O roteiro é bem-sucedido em alternar os passos dos terroristas com os percalços dos investigadores. À formação e aplicação do exército de Bin Laden, são contrapostos os erros e as omissões das forças de segurança. De um lado, um mundo obediente e metódico. Do outro, uma bagunça de egos marcada por sonegação de informações, menosprezo de pistas, divergências ideológicas e de procedimentos.

A desorganização americana narrada na trama é fruto do choque de dois núcleos. A equipe da CIA responde pela Estação Alec, célula criada para mapear as ações de Bin Laden, comandada por Martin Schmidt (interpretado por Peter Sarsgaard) e a pupila Diane Marsh (compilação de personagens reais vivida por Wrenn Schmidt). A unidade de contraterrorismo do FBI é chefiada por John O’Neil (com atuação marcante de Jeff Daniels no papel de um personagem real) e integrada por nomes como Ali Soufan (Tahar Rahim) e Robert Chesney (Bill Camp).

A CIA é nitidamente pintada como o patinho feio da história criada pelo produtor Dan Futterman (de Capote), pelo produtor-executivo Alex Gibney (vencedor do Oscar de Documentário em 2007) e pelo escritor Lawrence Wright (autor do livro de inspiração para a minissérie). E o drama aguça essa percepção de duas formas: ao listar os claros equívocos no tratamento das investigações, submetidas ao bel-prazer das chefias, e minimizar a abordagem da vida pessoal dos funcionários da agência.

No campo oposto, a particularidade dos personagens é explorada em subtramas capazes de expandir o tema central da minissérie e dialogar com a realidade atual do país.

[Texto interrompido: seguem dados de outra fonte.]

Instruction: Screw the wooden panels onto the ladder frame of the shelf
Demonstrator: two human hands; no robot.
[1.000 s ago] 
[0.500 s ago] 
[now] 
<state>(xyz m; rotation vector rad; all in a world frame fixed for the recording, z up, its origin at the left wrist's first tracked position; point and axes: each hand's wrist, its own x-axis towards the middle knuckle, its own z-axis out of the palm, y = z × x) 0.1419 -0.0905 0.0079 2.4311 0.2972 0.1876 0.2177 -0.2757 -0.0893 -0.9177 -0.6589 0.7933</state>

A abordagem do papel de Ali Soufan, agente do FBI nascido no Líbano, ilustra o dilema de muçulmanos de conciliar valores pessoais e religiosos com o modo de vida norte-americano e sob a desconfiança tanto da nova pátria como dos conterrâneos. O lado negativo fica por conta da visão reducionista dos árabes da Al Qaeda, retratados em parte como seres monossilábicos, manipulados e deslumbrados com a cultura do ocidente.

A complexidade psicológica do personagem de Jeff Daniels flerta com os anti-heróis da história recente da televisão e escoa forte crítica política contra a figura da autoridade norte-americana, simbolizada nos níveis de chefia até a presidência.

O policial O’Neil é um desterrado da própria vida: subvaloriza o lar e a família e usa o trabalho como pretexto para manter, sob culpa religiosa, dois outros relacionamentos amorosos. Mas a volúpia sexual parece não eximi-lo da eficiência no FBI. Ao contrário do presidente da época, Bill Clinton, relapso com a política de segurança em meio ao escândalo do sexo oral na Casa Branca, e do atual presidente Donald Trump, obrigado a explicar por que comprou o silêncio de uma prostituta enquanto ataca o FBI por investigá-lo quanto à interferência da Rússia nas eleições do país.

E sobra também para a mandachuva do governo George W. Bush, Condolezza Rice, inquirida quanto à responsabilidade nos atentados.

A minissérie faz uma reconstituição dramática eficaz, informativa (ao utilizar dados e depoimentos verdadeiros) e inconveniente de um desequilíbrio norte-americano responsável pela perda de milhares de vidas no coração do país.

Carnificina impulsionada, sobretudo, por uma política intervencionista em outros países – do convulsionado Oriente Médio aos vizinhos da América Latina.

Desrespeito à soberania alheia fartamente demonstrado em violações políticas, invasões armadas e expedientes secretos de conivência assassina – como atesta o silêncio da CIA sobre a decisão de militares brasileiros de exterminar desafetos da ditadura.